Items listed in a dataset
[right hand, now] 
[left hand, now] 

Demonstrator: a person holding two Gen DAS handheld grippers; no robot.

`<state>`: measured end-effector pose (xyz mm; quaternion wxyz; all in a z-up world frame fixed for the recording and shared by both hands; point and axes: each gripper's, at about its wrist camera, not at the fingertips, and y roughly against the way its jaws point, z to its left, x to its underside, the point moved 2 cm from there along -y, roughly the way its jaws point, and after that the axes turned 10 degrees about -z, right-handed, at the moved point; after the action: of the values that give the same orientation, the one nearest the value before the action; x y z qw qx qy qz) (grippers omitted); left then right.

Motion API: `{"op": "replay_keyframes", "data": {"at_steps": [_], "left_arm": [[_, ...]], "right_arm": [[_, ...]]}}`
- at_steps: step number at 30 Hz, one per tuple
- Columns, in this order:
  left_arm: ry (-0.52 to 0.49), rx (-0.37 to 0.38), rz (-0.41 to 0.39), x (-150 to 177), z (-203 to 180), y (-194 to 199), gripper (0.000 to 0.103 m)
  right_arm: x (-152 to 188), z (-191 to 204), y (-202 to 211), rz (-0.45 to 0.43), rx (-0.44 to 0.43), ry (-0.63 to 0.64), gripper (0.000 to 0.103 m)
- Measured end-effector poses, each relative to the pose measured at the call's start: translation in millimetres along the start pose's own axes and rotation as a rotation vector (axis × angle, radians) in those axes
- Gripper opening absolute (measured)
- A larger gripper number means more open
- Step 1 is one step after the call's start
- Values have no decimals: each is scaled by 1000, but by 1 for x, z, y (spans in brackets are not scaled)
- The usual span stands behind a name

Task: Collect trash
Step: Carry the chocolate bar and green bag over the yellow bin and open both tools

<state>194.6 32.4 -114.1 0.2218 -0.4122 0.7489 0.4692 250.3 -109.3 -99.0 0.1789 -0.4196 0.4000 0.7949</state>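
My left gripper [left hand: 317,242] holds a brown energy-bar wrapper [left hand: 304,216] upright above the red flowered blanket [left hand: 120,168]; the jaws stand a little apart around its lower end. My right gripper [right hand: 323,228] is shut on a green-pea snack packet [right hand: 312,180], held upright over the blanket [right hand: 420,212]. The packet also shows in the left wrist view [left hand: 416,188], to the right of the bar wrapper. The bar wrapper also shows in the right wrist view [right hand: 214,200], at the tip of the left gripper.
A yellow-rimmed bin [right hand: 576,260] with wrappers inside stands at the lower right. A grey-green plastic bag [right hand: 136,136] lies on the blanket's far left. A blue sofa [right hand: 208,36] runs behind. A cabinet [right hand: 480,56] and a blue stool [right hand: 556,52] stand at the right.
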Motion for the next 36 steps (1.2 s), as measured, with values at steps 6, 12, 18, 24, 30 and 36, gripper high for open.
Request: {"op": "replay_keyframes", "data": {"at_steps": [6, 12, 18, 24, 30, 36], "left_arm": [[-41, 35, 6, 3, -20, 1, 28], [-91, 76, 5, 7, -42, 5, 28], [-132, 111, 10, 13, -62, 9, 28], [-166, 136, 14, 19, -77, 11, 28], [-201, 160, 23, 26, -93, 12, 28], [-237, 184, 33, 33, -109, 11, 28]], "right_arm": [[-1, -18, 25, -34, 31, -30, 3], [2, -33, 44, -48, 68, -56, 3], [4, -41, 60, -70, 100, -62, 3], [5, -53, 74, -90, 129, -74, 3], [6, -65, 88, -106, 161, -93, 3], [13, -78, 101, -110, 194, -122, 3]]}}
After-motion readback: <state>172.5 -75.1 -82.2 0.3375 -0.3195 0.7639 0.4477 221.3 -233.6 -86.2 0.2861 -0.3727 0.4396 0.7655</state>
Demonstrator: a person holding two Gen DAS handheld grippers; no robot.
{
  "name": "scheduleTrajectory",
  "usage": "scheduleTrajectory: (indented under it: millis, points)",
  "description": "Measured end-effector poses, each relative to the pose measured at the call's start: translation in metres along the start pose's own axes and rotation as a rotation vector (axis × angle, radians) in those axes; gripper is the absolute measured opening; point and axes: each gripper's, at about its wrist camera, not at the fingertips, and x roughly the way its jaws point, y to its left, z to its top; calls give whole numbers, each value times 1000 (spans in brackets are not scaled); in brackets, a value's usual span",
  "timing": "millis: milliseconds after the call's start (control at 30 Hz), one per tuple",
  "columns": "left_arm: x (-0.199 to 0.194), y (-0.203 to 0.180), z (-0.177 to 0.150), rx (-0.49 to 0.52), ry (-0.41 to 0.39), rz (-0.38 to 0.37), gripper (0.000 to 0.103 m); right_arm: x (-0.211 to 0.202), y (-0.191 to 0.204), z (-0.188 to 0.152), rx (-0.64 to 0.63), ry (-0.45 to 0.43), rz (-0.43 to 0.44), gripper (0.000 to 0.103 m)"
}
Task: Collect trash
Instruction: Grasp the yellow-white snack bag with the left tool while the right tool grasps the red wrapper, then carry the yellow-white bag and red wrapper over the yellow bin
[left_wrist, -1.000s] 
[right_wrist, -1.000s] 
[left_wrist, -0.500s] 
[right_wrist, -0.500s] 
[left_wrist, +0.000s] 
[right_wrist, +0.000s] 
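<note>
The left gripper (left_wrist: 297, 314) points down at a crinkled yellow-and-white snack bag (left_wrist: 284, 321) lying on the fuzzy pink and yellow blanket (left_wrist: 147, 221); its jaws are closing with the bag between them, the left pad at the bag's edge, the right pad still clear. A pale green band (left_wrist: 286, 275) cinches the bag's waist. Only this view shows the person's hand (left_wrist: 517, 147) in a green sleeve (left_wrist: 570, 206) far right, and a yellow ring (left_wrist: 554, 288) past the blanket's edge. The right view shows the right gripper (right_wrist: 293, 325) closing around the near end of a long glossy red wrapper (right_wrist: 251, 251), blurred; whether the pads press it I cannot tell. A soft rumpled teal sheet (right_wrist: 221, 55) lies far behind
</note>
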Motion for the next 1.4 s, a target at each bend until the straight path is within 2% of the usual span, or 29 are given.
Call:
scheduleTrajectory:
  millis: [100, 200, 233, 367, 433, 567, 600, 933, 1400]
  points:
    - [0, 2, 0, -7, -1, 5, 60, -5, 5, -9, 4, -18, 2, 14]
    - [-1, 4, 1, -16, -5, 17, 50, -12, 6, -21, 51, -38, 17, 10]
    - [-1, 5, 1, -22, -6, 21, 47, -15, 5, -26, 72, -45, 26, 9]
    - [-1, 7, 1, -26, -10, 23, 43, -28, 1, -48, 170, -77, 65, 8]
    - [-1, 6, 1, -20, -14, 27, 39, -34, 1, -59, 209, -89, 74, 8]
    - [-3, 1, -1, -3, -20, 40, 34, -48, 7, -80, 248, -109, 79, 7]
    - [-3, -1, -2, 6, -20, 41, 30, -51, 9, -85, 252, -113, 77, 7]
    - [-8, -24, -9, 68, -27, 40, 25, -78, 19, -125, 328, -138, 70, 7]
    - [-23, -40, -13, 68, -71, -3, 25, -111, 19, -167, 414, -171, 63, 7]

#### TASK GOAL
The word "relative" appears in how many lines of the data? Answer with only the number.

#### ANSWER BOX
2